I must admit that I don’t like talking about ‘the elderly’ or ‘the young’. That’s something sociologists love doing, dealing with the big picture of populations, groups and large numbers. In ethics, we prefer to speak of small numbers and, above all, individuals. People of a similar age are all very different and, for this reason, each of us has to compete with ourselves in order to nurture our best options in life, whatever our age might be. In my view, that’s the aim of those who strive to ensure people over retirement age remain active. That’s what excellence is all about: competing with ourselves in order to give back to society the best we have to offer. And a democracy is not built on mediocre people, but rather excellent individuals in this social, not individualistic, sense.
Families are the contexts within which the most natural exchanges between generations take place. However, in advanced societies, that kind of extensive network of relationships seems increasingly rare. What other kind of space could prove necessary for these intergenerational encounters? The trend seems to be quite the contrary, actually producing age ghettos…
Fortunately, there are already forums in which people from different generations dialog with each other and really appreciate the wealth of experience others bring to the table. The best way to break down barriers is to work together, those positive-sum games in which everyone wins. But there are also very interesting proposals afoot in the economic world, such as that of Ageingnomics to “rejuvenate the economy with a silver-haired population.” As the Nobel Economics Laureate Amartya Sen so wisely puts it, the economy has the task of helping create good societies, and we need a genuine ‘gray hair revolution’, to coin the phrase used for the title of the book by Antonio Huertas and Iñaki Ortega.
The birth rate is constantly falling, which also means that many of us will be senior citizens, but not grandparents. What does it mean for society that there will be a growing number of people who have only been a son or daughter, but never a parent or grandparent?
Like everything in this life, it depends on those people having had some experience of friendship, love, solidarity or devotion; of having lived in a family environment, but also in a neighborhood, in a profession, in school, in one of those religious or secular charitable organizations that give their all as they express their compassion with their ability to share the joy and sadness of others, and to dedicate their time and efforts to them.
Labor practices have undergone various waves of flexibilization over the past 40 years, but retirement seems to be a sacrosanct issue.

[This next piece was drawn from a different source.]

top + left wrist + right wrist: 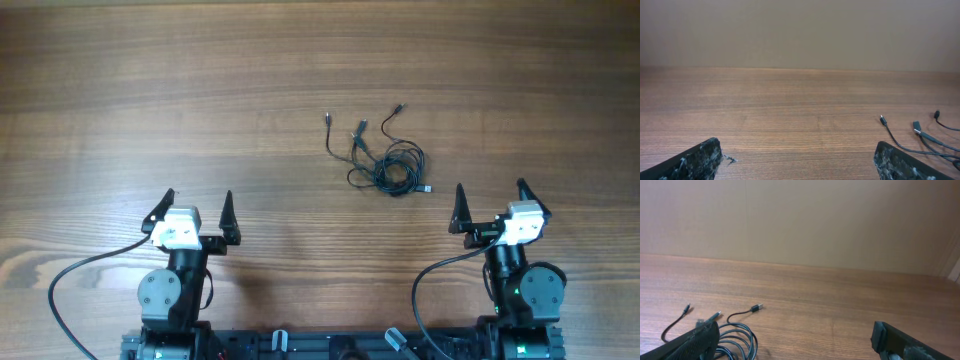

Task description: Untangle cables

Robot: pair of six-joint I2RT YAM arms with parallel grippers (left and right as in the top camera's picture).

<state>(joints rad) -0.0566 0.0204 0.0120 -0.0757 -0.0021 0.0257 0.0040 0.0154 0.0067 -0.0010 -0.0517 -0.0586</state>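
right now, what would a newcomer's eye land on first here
The small dark tangle of cables, right of centre on the wooden table, plug ends fanning out from its coil. Next, the left gripper and right gripper at the near edge, both open and empty, the right one nearer the tangle.

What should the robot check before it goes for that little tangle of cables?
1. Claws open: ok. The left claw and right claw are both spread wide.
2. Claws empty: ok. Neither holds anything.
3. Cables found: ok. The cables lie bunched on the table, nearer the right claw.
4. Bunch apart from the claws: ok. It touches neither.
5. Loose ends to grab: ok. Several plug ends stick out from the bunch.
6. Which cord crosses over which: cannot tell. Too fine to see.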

How can a productive retirement be promoted, beyond simply being a consumer? To what extent are seniors themselves responsible in that situation?

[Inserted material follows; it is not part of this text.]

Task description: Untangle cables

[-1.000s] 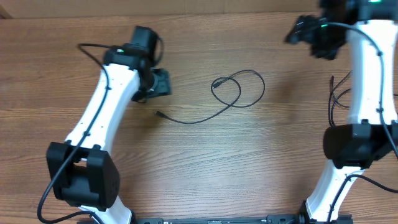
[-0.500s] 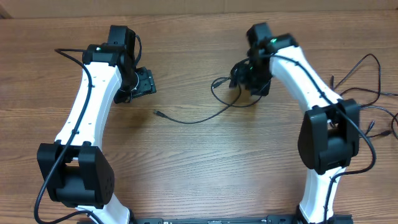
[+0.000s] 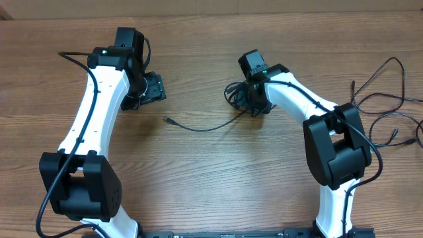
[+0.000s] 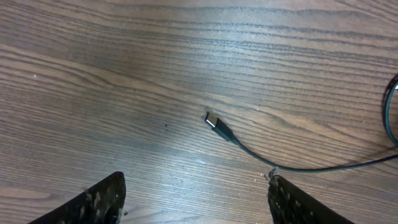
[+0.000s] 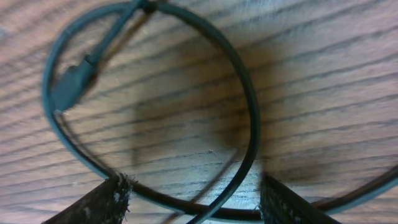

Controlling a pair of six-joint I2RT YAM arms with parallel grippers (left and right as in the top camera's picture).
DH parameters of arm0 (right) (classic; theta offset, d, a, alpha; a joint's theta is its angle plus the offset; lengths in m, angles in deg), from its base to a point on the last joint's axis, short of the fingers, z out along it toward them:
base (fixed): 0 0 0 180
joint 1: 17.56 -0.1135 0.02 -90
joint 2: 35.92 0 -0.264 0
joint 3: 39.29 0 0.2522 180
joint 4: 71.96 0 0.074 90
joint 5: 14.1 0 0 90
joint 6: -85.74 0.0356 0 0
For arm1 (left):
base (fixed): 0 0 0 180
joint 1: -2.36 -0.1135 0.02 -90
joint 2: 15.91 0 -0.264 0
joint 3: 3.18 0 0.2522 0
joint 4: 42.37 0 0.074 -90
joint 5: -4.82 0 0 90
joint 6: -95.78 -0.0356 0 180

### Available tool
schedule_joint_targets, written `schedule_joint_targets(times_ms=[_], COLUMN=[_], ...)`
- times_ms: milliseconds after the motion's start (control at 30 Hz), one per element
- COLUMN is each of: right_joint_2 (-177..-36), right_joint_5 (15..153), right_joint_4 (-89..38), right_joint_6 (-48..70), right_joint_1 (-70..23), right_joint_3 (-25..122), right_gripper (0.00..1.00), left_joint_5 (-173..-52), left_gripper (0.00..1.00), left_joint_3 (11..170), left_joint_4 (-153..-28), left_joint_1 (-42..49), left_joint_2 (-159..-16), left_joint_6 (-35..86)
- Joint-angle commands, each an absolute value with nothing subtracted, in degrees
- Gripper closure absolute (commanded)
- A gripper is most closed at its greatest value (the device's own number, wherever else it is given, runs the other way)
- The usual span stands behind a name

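Black outlying cables (image 3: 396, 59): overhead view only

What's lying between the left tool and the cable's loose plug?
Nothing: in the left wrist view, only bare wooden table separates the left tool from the plug.

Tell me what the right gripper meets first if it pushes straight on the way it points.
Likely the looped black cable: the open right gripper points down at it, the loop's lower arc running between its fingers. The wooden table lies right beneath.
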State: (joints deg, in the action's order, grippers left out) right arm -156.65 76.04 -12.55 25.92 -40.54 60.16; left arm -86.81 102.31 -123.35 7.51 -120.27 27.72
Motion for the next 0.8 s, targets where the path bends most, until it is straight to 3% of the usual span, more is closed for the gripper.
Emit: schedule_joint_targets(times_ms=[0,67,133,267,500,767], right_joint_2=[-156.58,-156.58,-156.58,-156.58,-155.58,-149.0], right_joint_5=[73.05,72.74,72.68,72.55,74.89,77.51], right_joint_4=[-13.08,-13.08,-12.97,-11.33,-4.79,8.8], right_joint_6=[29.15,30.37,31.45,35.27,35.69,27.97], right_joint_1=[-40.8,-40.8,-40.8,-40.8,-40.08,-36.91], right_joint_3=[58.67,58.34,58.13,58.04,63.02,86.71], right_gripper=[0.36,0.46,0.67,0.96,0.96,0.96], left_joint_5=[-86.7,-86.7,-86.7,-86.7,-86.7,-86.72], left_gripper=[0.27,0.27,0.27,0.27,0.27,0.27], left_joint_3=[102.99,102.99,102.99,102.99,102.99,102.99], left_joint_4=[-123.42,-123.42,-123.42,-123.46,-123.57,-123.42], left_joint_1=[7.66,7.66,7.68,7.66,7.66,7.68], left_joint_2=[-119.65,-119.65,-119.65,-119.65,-119.65,-119.65], left_joint_6=[27.65,27.65,27.65,27.65,27.67,27.67])
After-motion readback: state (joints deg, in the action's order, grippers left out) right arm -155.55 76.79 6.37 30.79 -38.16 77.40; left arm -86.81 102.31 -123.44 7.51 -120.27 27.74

Fortunately, there exists a large number of people who do not retire from active life when they reach retirement age; rather, they continue turning their hands to those activities they always wanted to do, yet were unable to. An excellent experience in this regard is that of the Senior Citizens Universities – or whatever they are called – that allow so many people eager for culture to take advantage of university resources.
Could retirement not be viewed as a kind of planned obsolescence? Are we heading toward an end to retirement from an economic standpoint, or do you feel it will remain one of those immutable milestones in people’s lives?

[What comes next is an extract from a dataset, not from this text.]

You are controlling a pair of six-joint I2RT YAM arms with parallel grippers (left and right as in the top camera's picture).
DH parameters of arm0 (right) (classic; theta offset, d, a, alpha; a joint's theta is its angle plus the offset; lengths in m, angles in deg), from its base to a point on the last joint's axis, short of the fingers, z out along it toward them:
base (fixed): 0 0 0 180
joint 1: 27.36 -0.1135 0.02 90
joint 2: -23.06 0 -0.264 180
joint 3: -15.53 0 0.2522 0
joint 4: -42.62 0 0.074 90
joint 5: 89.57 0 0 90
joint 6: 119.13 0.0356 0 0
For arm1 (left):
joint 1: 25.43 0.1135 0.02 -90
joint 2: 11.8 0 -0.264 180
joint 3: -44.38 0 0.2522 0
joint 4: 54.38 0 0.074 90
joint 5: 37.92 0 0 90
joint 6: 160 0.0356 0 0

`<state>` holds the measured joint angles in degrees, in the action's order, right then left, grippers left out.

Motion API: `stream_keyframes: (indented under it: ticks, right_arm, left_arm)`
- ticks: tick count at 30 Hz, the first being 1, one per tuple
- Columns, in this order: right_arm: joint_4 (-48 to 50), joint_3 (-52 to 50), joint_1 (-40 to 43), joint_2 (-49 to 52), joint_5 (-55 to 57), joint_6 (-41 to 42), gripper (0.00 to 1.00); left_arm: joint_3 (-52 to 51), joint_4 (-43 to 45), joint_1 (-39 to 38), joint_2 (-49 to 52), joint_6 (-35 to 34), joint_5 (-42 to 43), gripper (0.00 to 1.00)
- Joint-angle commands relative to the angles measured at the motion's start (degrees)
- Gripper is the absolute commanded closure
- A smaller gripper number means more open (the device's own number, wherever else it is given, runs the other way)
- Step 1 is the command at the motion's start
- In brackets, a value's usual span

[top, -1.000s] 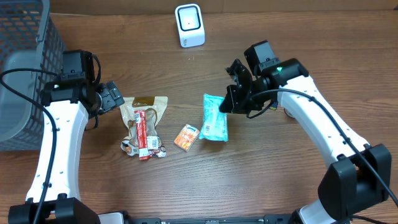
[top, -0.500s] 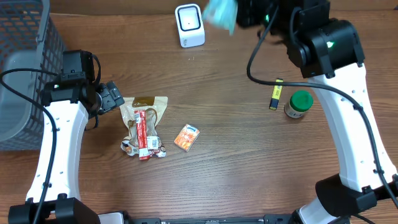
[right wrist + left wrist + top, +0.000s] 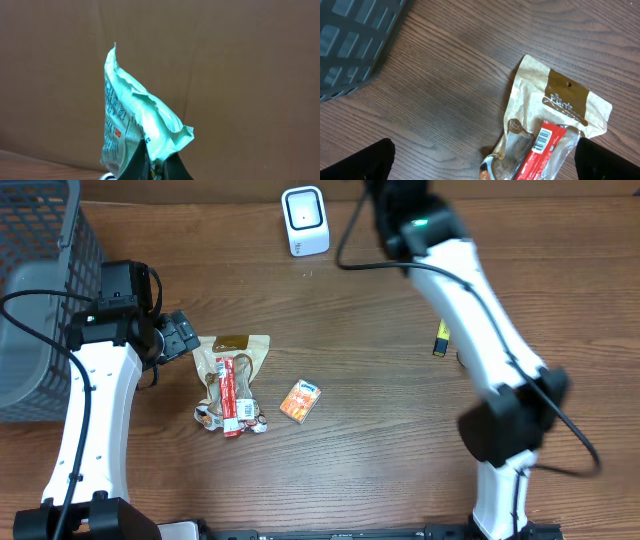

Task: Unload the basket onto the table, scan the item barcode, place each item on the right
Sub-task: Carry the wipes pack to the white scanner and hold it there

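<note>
Packet is pinched by its bottom edge in the right gripper, long axis sticking straight up out of the pinch, held at the table's far end with the scanner just off to its left, I reckon.

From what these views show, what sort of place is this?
Likely a mock shop checkout: a white barcode scanner, a grey basket, and packaged snacks, one teal packet in the right gripper.
</note>
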<state>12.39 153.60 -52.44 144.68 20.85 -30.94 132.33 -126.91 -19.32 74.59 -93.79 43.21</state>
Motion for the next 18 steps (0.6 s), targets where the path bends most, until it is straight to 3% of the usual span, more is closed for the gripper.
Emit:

Retirement is gradually adopting more flexible formats and it would be great if the voluntary aspect were to increase – with this possibility left open – and it were no longer an obligatory step. Some would continue performing their same job, while others would jubilantly take retirement – as the Spanish verb ‘jubilarse’ implies – given that the time had come to change activity or, simply, to take it easy. But what can never be ignored is the care required by those who can no longer look after themselves, an area where society is gambling its ethical credibility.